Gary Glenn of the Michigan chapter of the American Family Association is ever so pissed that some companies are realizing how little sense it makes to discriminate against gays and lesbians and endorsing gay rights legislation. But Glenn doesn’t just want companies to, in the words of many AFA action alerts, “stay neutral in the culture war.” He also thinks they should reconsider hiring gay people in the first place.
You know, because they’re unhealthy, mentally unstable, and prone to dying prematurely.
And so, just as Jesus would do, Glenn is taking to the airwaves to urge businesses to see the dangers of hiring gays and lesbians. In a radio interview with certified wingnut and anti-gay zealot Linda Harvey, of Mission America, he touches on all the “risks” of “homosexual behavior.” Citing a case in which a Holland, Michigan, company supported a local gay rights ordinance, Glenn rails against the notion that gays and lesbians could possibly constitute the “best” and the “brightest” workers.
Glenn: Herman Miller, which is a major employer and corporation in Holland [Michigan], a furniture company, supported this so-called gay rights ordinance on the claim that it allowed them to attract the best and brightest.
Harvey: Here we go, yeah we heard that before.
Glenn: What ridiculous folly to suggest that only those individuals who engage in homosexual behavior given all of its severe medical consequences constitute the best and the brightest. It’s not really bright to engage in behavior that puts you at dramatically higher risk of mental illness and substance abuse and AIDS and cancer and hepatitis, and according to various sources, premature death. So to suggest that engaging in that type of behavior defines someone as the best and brightest, which seems to be the line coming out of corporate America, is just ridiculous.
Funny that Glenn brings up mental health, substance abuse, and cancer. He brings up these things – which do, unfortunately, disproportionately affect the gay and lesbian community – as if they just blossom naturally in people who “choose” to have sex with members of their own sex. The real story, of course, is that gays and lesbians are more prone to mental health problems precisely because of people just like Gary Glenn. The minority stigma reinforced by Glenn and his ilk fighting against gay equality (and, indeed, gay existence) not only leads to a mental health disparity, but it also drives gays and lesbians to smoke more, possibly causing a cancer rate disparity. So what’s really ridiculous is Gary Glenn bringing up these very real problems as if he’s not personally helping kill gay people with his rhetoric and activism.
After that little tirade, Linda Harvey added:
You’re right. And higher rates of domestic violence and unstable relationships. I would not think of a homosexual person as a good employment risk, I just wouldn’t.
The funny thing is that the Religious Right, and the American Family Association in particular, supposedly opposes ENDA in part because there is no need for such legislation. In fact, in the AFA Journal, the AFA actually claims that anti-gay discrimination in the workplace is not an actual problem. From 2007:
So perhaps the question before Congress should be: Are homosexuals being discriminated against in sufficient numbers to justify federal intervention?
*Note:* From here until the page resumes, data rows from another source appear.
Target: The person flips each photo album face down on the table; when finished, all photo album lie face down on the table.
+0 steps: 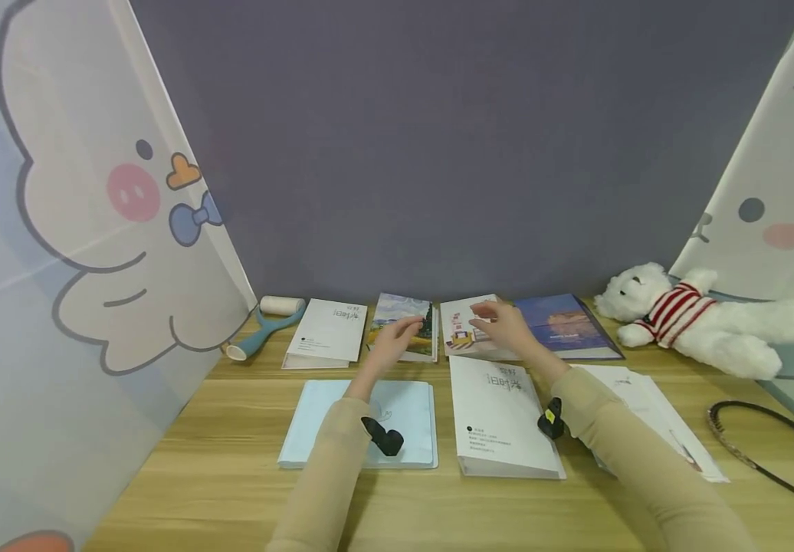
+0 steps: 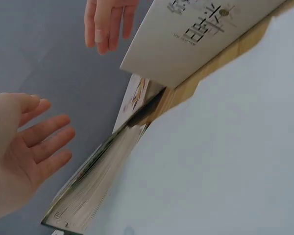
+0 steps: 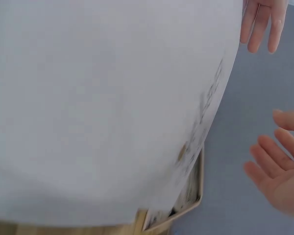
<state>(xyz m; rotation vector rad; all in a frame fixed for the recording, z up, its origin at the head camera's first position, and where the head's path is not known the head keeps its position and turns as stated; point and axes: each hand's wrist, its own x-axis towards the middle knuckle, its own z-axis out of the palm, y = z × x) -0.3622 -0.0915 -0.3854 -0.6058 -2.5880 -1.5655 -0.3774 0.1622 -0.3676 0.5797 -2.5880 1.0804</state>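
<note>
My left hand [image 1: 392, 345] hovers over a book with a painted landscape cover [image 1: 419, 310], its fingers relaxed and holding nothing. Below that wrist lies a light blue book [image 1: 321, 422]. My right hand [image 1: 503, 328] hangs above a book with a red and yellow picture cover [image 1: 459, 322], also holding nothing. In front of it rests a thick white book with grey lettering [image 1: 503, 429]. The left wrist view shows the left hand [image 2: 24, 152] with fingers loosely extended and apart from the books. In the right wrist view, the right hand [image 3: 279, 166] has gently bent fingers.
A white book [image 1: 328, 330], a blue-covered book [image 1: 562, 326] and a white plush bear [image 1: 693, 314] line the back. A teal-handled lint roller [image 1: 266, 330] lies at the left. White booklets [image 1: 666, 422] and a dark headband [image 1: 776, 414] are on the right.
</note>
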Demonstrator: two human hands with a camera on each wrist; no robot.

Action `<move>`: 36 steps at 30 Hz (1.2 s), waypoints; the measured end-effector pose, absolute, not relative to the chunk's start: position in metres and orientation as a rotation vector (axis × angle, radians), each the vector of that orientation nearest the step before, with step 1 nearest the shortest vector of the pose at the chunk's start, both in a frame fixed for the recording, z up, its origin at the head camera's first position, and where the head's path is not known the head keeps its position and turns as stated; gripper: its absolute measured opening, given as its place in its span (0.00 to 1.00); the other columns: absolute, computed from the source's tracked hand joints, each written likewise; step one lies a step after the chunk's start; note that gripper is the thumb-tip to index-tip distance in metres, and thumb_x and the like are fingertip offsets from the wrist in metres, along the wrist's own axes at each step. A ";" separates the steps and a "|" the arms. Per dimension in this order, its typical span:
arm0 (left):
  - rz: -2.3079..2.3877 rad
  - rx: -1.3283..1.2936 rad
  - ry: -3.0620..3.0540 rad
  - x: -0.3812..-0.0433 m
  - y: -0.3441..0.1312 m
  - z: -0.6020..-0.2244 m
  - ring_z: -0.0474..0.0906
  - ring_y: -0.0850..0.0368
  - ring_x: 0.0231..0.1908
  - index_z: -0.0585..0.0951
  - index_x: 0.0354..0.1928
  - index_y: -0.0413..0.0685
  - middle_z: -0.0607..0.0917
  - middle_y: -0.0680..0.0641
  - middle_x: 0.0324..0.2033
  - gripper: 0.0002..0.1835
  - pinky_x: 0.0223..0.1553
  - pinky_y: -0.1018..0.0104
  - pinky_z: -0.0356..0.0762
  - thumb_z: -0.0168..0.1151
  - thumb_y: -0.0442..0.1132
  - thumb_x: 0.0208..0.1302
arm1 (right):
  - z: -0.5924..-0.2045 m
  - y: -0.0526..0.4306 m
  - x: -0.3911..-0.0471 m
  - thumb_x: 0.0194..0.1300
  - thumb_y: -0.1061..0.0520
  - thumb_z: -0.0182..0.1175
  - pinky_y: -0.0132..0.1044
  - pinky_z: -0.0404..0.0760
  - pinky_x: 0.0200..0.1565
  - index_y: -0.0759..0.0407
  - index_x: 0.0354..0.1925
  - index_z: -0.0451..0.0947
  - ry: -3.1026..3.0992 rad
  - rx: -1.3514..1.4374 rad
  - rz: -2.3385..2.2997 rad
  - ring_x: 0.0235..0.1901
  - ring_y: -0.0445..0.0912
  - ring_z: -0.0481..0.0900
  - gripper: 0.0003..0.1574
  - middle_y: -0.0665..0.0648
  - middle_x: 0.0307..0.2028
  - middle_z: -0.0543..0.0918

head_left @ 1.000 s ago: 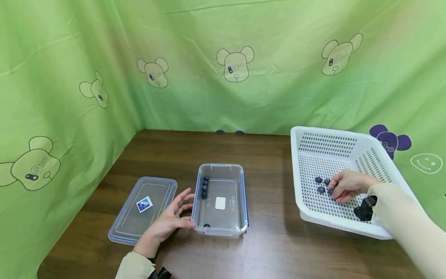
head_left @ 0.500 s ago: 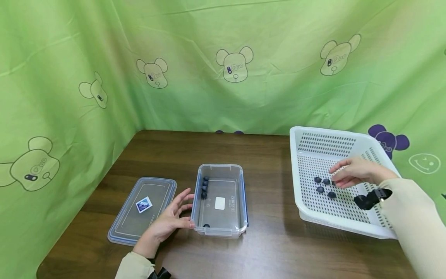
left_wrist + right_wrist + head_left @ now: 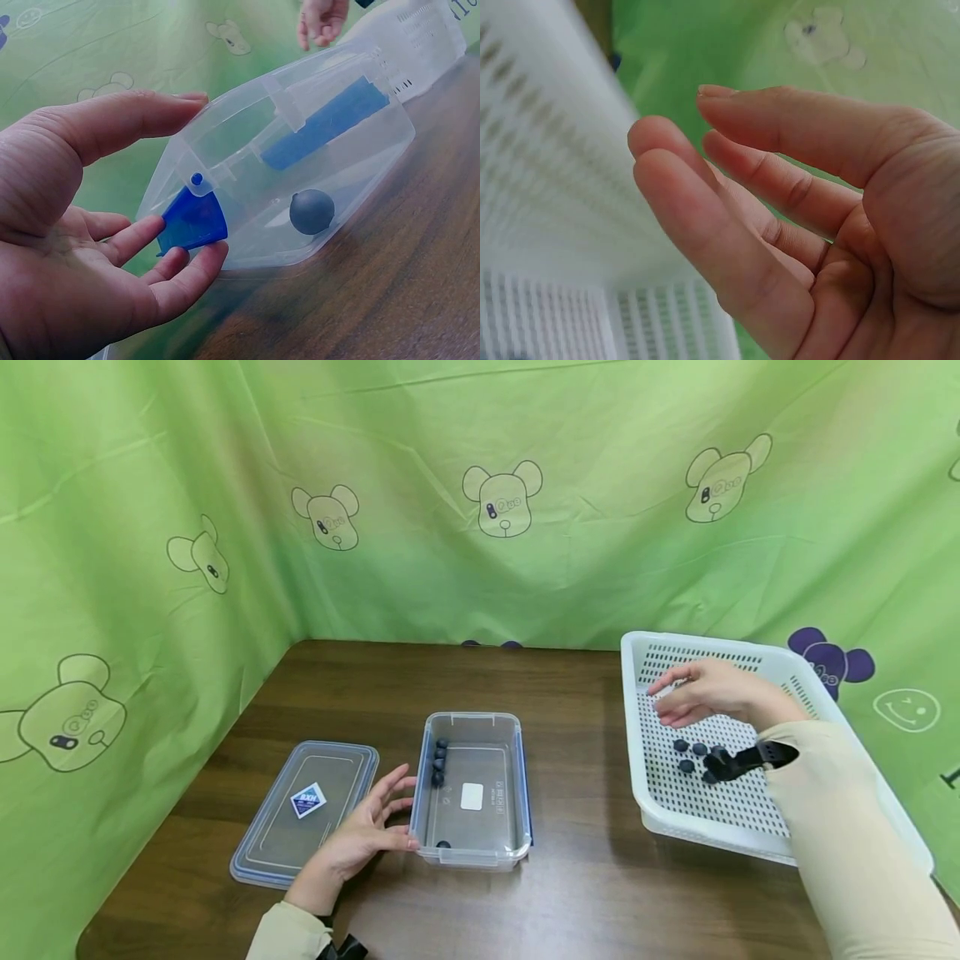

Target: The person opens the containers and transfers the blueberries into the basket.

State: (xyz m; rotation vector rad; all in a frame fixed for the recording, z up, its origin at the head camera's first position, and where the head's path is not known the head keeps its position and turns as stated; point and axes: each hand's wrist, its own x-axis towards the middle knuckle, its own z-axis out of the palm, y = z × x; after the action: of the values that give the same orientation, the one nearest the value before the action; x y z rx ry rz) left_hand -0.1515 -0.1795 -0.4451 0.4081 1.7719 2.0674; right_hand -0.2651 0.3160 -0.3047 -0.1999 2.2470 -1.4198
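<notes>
A clear plastic food box (image 3: 471,857) with blue side latches stands mid-table. Inside, several blueberries (image 3: 438,763) line its left wall, and a single one (image 3: 443,844) lies near its front. My left hand (image 3: 363,833) rests against the left side of the box; the left wrist view has its fingertips on a blue latch (image 3: 193,219). Over the far left part of a white perforated basket (image 3: 643,810) hovers my right hand (image 3: 705,692), fingers loosely bent. Nothing shows between its thumb and fingers in the right wrist view. Several blueberries (image 3: 686,766) lie on the basket floor below it.
The box's clear lid (image 3: 281,839), blue-edged with a diamond-shaped label, lies flat left of the box, close to my left wrist. Bare wooden tabletop (image 3: 577,760) separates box and basket. A green printed curtain (image 3: 420,585) hangs behind the table.
My right hand has risen from the blueberries on the basket floor and moved up and left, towards the basket's far left side. The left hand and the box stay put.
</notes>
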 end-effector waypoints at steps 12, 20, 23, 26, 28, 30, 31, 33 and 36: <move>2.072 0.403 1.768 -0.150 -0.179 -0.447 0.54 0.35 0.65 0.42 0.77 0.34 0.49 0.30 0.71 0.59 0.57 0.58 0.73 0.71 0.24 0.49 | -0.301 0.230 -0.279 0.60 0.68 0.65 0.43 0.85 0.39 0.77 0.52 0.74 2.208 -0.351 -1.445 0.31 0.50 0.86 0.23 0.63 0.32 0.87; 2.070 0.408 1.769 -0.150 -0.179 -0.447 0.53 0.35 0.65 0.42 0.77 0.34 0.49 0.30 0.71 0.59 0.57 0.58 0.72 0.71 0.24 0.49 | -0.316 0.168 -0.284 0.58 0.68 0.66 0.45 0.85 0.38 0.76 0.50 0.76 2.145 -0.422 -1.397 0.28 0.49 0.86 0.22 0.63 0.28 0.86; 2.067 0.407 1.774 -0.150 -0.179 -0.447 0.54 0.35 0.65 0.42 0.77 0.34 0.49 0.30 0.71 0.59 0.57 0.58 0.72 0.71 0.24 0.49 | -0.321 0.145 -0.284 0.59 0.69 0.65 0.47 0.85 0.39 0.79 0.52 0.74 2.116 -0.454 -1.364 0.28 0.50 0.86 0.23 0.62 0.28 0.86; 2.067 0.409 1.779 -0.150 -0.179 -0.447 0.54 0.36 0.65 0.42 0.77 0.34 0.50 0.30 0.71 0.59 0.57 0.59 0.72 0.71 0.24 0.49 | -0.329 0.124 -0.283 0.59 0.70 0.64 0.50 0.85 0.40 0.80 0.53 0.73 2.088 -0.453 -1.344 0.27 0.49 0.86 0.24 0.61 0.27 0.86; 2.068 0.413 1.780 -0.151 -0.179 -0.448 0.54 0.37 0.65 0.42 0.77 0.34 0.49 0.29 0.71 0.59 0.57 0.59 0.72 0.71 0.24 0.49 | -0.335 0.111 -0.283 0.59 0.71 0.64 0.51 0.85 0.40 0.80 0.52 0.73 2.073 -0.441 -1.328 0.25 0.48 0.85 0.24 0.61 0.26 0.85; 2.068 0.417 1.779 -0.151 -0.179 -0.448 0.55 0.38 0.65 0.42 0.76 0.33 0.49 0.29 0.71 0.59 0.57 0.59 0.72 0.71 0.24 0.49 | -0.342 0.098 -0.282 0.59 0.71 0.64 0.50 0.85 0.40 0.80 0.52 0.74 2.062 -0.434 -1.307 0.24 0.47 0.85 0.23 0.60 0.25 0.85; 2.067 0.418 1.777 -0.151 -0.179 -0.448 0.55 0.38 0.65 0.41 0.76 0.33 0.49 0.29 0.71 0.59 0.57 0.59 0.72 0.71 0.24 0.49 | -0.346 0.093 -0.282 0.59 0.72 0.64 0.50 0.85 0.40 0.80 0.51 0.74 2.062 -0.439 -1.291 0.24 0.47 0.85 0.22 0.60 0.25 0.85; 2.065 0.418 1.775 -0.151 -0.179 -0.448 0.55 0.39 0.64 0.41 0.76 0.33 0.49 0.29 0.71 0.59 0.57 0.59 0.72 0.71 0.24 0.49 | -0.353 0.083 -0.281 0.59 0.73 0.64 0.48 0.85 0.39 0.78 0.50 0.76 2.071 -0.443 -1.251 0.25 0.47 0.85 0.20 0.60 0.26 0.85; 2.064 0.419 1.771 -0.151 -0.179 -0.447 0.55 0.38 0.65 0.41 0.76 0.33 0.49 0.29 0.71 0.59 0.57 0.59 0.72 0.71 0.24 0.49 | -0.362 0.069 -0.279 0.58 0.74 0.65 0.47 0.85 0.39 0.76 0.49 0.78 2.074 -0.439 -1.201 0.26 0.48 0.85 0.18 0.61 0.27 0.85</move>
State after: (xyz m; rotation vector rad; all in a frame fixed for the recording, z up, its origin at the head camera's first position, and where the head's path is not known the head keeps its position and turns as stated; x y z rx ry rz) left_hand -0.1506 -0.1789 -0.4474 0.4189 1.7711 2.0641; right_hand -0.2786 0.0689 -0.3624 -0.4394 2.0737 -1.2006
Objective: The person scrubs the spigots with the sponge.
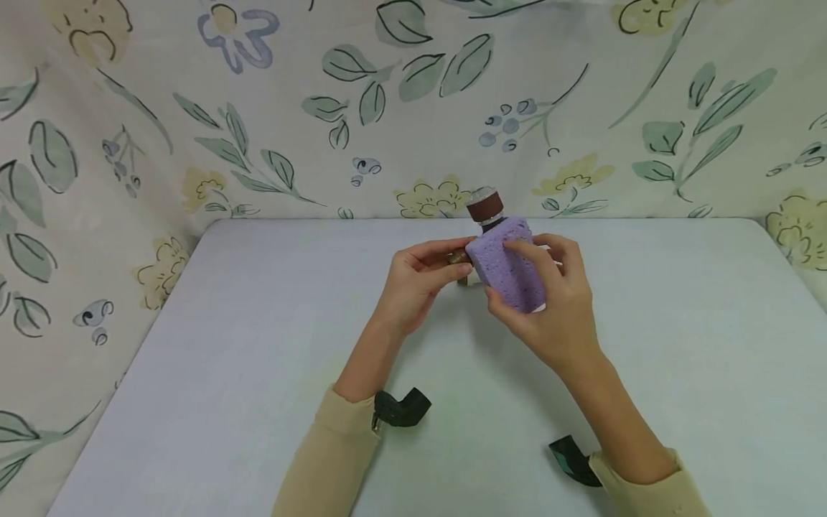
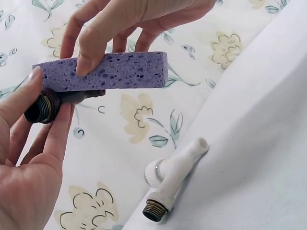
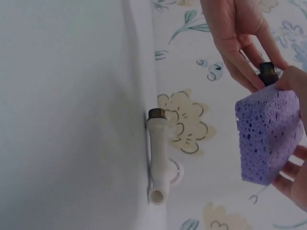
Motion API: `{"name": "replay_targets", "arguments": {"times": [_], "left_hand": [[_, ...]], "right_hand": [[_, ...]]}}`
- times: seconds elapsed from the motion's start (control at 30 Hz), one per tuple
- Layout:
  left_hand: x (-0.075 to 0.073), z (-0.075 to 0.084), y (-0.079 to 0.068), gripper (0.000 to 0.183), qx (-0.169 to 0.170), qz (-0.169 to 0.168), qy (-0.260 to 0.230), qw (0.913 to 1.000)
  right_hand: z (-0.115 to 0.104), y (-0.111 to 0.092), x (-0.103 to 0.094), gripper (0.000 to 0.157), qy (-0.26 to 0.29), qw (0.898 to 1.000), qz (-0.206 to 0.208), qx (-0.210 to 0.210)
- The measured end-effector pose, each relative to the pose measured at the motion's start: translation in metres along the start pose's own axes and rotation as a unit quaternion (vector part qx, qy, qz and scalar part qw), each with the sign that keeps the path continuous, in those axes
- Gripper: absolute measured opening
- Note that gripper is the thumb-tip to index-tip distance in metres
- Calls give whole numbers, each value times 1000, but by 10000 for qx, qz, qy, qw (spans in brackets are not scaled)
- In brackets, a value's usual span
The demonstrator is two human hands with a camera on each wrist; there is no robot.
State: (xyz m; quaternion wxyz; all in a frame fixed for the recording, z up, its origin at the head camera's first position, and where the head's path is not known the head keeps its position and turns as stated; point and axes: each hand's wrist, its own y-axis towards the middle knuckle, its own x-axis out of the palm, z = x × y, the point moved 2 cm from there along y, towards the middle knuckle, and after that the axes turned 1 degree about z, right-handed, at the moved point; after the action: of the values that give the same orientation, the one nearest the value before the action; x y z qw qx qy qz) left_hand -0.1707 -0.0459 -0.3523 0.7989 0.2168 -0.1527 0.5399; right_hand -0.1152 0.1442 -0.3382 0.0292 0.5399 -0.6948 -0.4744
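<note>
My left hand pinches a dark tap by its threaded end, thumb on one side and fingers on the other. The tap's knob, with a dark red band, sticks up past the sponge. A purple sponge is gripped in my right hand, thumb on one edge and fingers on the other. Its broad face lies along the tap and hides most of the body in the head view. Both hands hold these above the table, near its far edge.
A white tap with a brass threaded end lies on the white table close to the far edge, mostly behind the sponge in the head view. Floral cloth hangs behind the table. Black straps with camera mounts sit at both wrists.
</note>
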Motion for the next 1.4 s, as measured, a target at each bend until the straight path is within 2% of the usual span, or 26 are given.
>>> {"name": "replay_targets", "arguments": {"times": [0.13, 0.27, 0.37, 0.47, 0.67, 0.77, 0.9, 1.0, 1.17, 1.3, 1.4], "left_hand": [[2, 0, -1, 47, -73, -27, -59, 10000], [5, 2, -1, 45, -245, 304, 6, 9992], [5, 3, -1, 31, -375, 551, 135, 9977], [2, 5, -2, 20, -379, 593, 241, 9972], [-2, 8, -1, 46, -290, 270, 353, 9986], [-5, 8, 1, 45, -243, 234, 498, 9982], [-8, 6, 2, 44, -145, 273, 841, 9960], [-7, 6, 2, 45, -73, 176, 1157, 9931], [-4, 8, 2, 46, 73, 77, 1483, 9889], [-5, 11, 0, 44, 142, 252, 1468, 9887], [-5, 11, 0, 44, 69, 275, 1393, 9898]], "right_hand": [[2, 2, -4, 54, 171, 9997, -136, 109], [5, 4, -9, 55, 431, 9978, -416, 297], [5, 6, -12, 55, 601, 9951, -679, 401], [4, 8, -15, 54, 757, 9907, -986, 560], [4, 10, -19, 54, 918, 9820, -1475, 746], [4, 10, -20, 53, 1019, 9801, -1496, 818], [4, 9, -20, 56, 1243, 9779, -1309, 1053], [1, 8, -20, 57, 1299, 9777, -1207, 1127], [-3, 9, -20, 52, 1254, 9772, -1449, 909], [-1, 9, -23, 49, 1268, 9753, -1637, 768], [-1, 9, -23, 49, 1318, 9747, -1662, 705]]}}
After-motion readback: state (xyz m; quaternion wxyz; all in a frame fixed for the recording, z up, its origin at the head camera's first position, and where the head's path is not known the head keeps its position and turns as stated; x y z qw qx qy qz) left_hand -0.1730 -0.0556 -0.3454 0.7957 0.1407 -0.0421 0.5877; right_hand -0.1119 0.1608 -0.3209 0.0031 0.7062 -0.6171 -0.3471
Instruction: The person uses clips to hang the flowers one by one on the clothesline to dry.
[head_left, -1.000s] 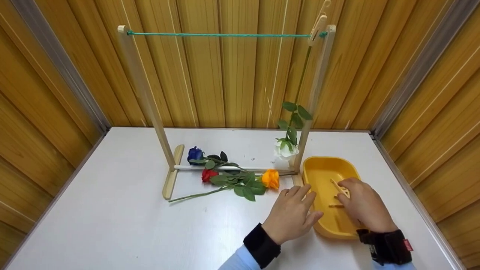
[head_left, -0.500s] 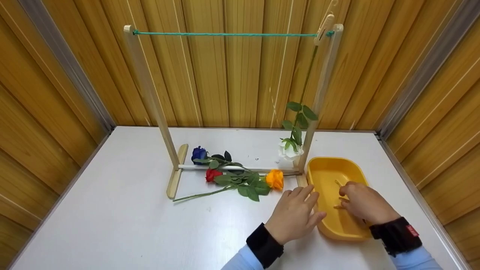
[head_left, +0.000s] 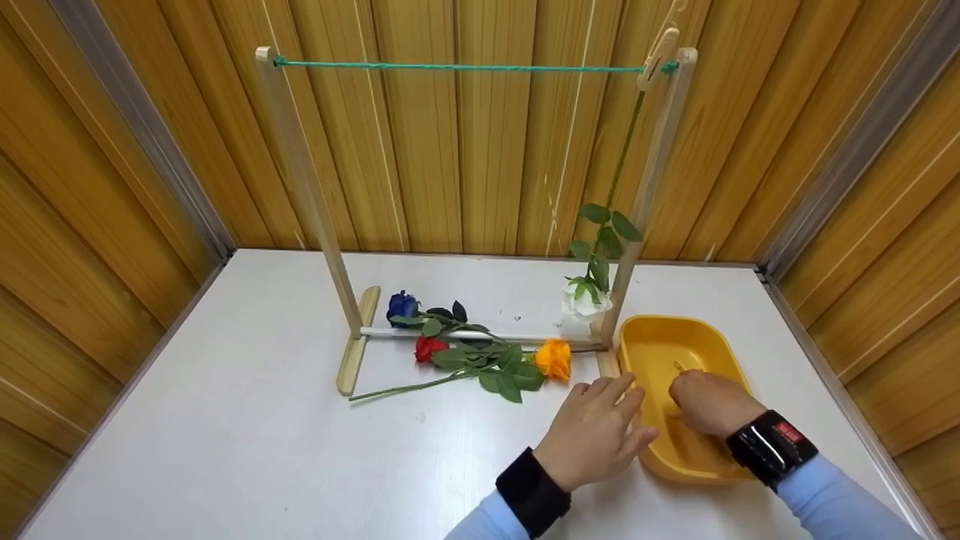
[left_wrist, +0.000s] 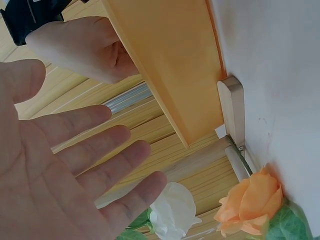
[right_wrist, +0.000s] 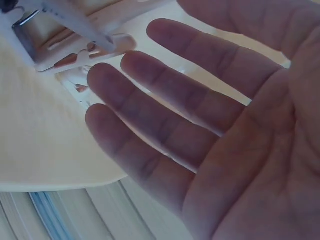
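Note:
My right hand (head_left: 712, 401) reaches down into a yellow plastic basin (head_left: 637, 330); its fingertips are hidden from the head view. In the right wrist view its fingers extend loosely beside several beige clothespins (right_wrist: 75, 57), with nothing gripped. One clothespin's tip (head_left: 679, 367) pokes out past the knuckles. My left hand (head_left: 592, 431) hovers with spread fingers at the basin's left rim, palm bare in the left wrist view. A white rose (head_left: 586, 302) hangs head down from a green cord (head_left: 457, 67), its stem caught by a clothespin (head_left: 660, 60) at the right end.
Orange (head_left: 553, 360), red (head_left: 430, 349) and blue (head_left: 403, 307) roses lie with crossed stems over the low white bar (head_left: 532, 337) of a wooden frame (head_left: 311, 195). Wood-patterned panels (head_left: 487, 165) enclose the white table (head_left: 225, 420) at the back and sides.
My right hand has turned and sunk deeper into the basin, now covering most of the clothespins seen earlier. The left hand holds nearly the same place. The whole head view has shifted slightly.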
HRC tries to answer in the affirmative, but after years of asking supporters to supply the organization with personal experiences of discrimination, all it can provide is a report of “a few examples.”
Amazingly, HRC then makes a statement that would make Yogi Berra proud: “The cases documented here represent only a fraction of the uncounted people whose stories may never be told.”
How does an organization get a “fraction” of an “uncounted” number of cases that have never been told?
Despite the lack of proof that a witch-hunt is being conducted against homosexuals in the workplace, in the very next sentence HRC asserts that there is “widespread discrimination” against gays and lesbians.
The inconvenient truth
The empirical evidence that does exist suggests that homosexual activists simply have a case of the screaming meemies concerning a nonexistent problem.
And then there’s this, also from 2007:
In Vaughn’s [AFA general counsel] opinion, there is no legitimate need for ENDA on either the state or federal level. “There is no empirical basis for creation of homosexuals as a protected class of employees,” he said. “As a class, homosexuals enjoy privileged rather than disadvantaged economic and cultural positions in American society. Their household income is above average. Homosexuals are influential in culture, business, and politics. Homosexuals do not need government intervention to improve their position in American society.”
So here we have the AFA, on one hand, screaming that ENDA is a heavy-handed approach to a nonexistent problem. Gays and lesbians, after all, aren’t being discriminated against in the workplace. How ridiculous!
Then, on the other hand, we have an AFA official going, “Psssst! Hey you, employer! Don’t hire the gays, they’re filthy and sick!”
All in the name of Christ.
Yeah, okay. Keep talking as if you’re in the mainstream, Gary Glenn and Linda Harvey. I’m sure keeping gays and lesbians from getting a job will get you some wings or something.
-----------------------------------------------------------------------------------
In related (and better) news, Connecticut Governor Dannel Malloy just signed a bill adding gender identity to the state’s non-discrimination law. Great news for Connecticut, but until we get federal protections, you can still be fired for being LGBT in a majority of states.